The text focuses on the tools (data and methodology) that academicians often use to determine how we Americans might reform our health and welfare systems. One of the many virtues of this book is that Lu Ann Aday and her colleagues first clearly set out the concepts of effectiveness, efficiency, and equity of access and then provide "evidence and an application" — how these concepts can be used.
The book's background sources and analyses are primarily pre-1992. It therefore overlooks the current importance of such procompetitive themes as managed care, capitated payment, and networking. This comment may be immaterial to some potential readers as Chapters 2 and 3, which center on effectiveness, respond to far broader conceptual questions such as: What contribution do medical care services make to the health of a population? How do medical services improve the health status of patients who enter the system? These discussions can be particularly beneficial when reviewing the options to appropriately measure health effectiveness or to compare the health status of various populations.

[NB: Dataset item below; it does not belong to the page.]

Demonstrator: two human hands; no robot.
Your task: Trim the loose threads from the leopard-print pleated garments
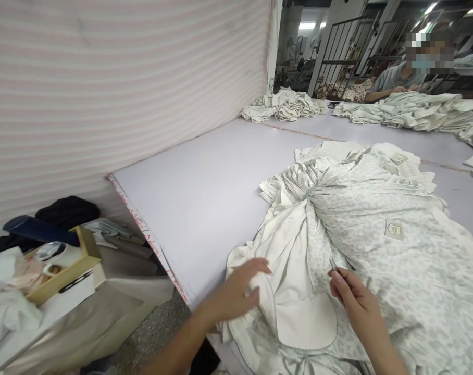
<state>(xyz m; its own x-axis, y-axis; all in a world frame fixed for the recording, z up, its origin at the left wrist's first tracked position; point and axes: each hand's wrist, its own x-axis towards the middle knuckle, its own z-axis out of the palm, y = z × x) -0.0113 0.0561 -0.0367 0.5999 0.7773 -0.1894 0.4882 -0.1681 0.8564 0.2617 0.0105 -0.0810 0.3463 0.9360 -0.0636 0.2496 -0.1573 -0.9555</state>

I was intrigued with the authors' conclusion in Chapter 3, which states that outcomes assessment and management can significantly improve the quality of patient care and reduce health costs. There could be more fiction than substance to their argument that some of the best academic minds can definitely solve the problem of improving quality while lowering costs.
This book is more valuable from a theoretical than a pragmatic point of view. It is well known, for example, that each year Boston hospitals have twice the number of patient days per 1,000 persons than New Haven, CT. Both of these cities are internationally renowned as referral centers. The most plausible explanations of these differences are that physicians in the two cities have different practice patterns, and that Boston has more doctors and acute care beds per 1,000 persons than New Haven. How is it possible to arrive at valid national effectiveness, efficiency, and equity standards from such findings?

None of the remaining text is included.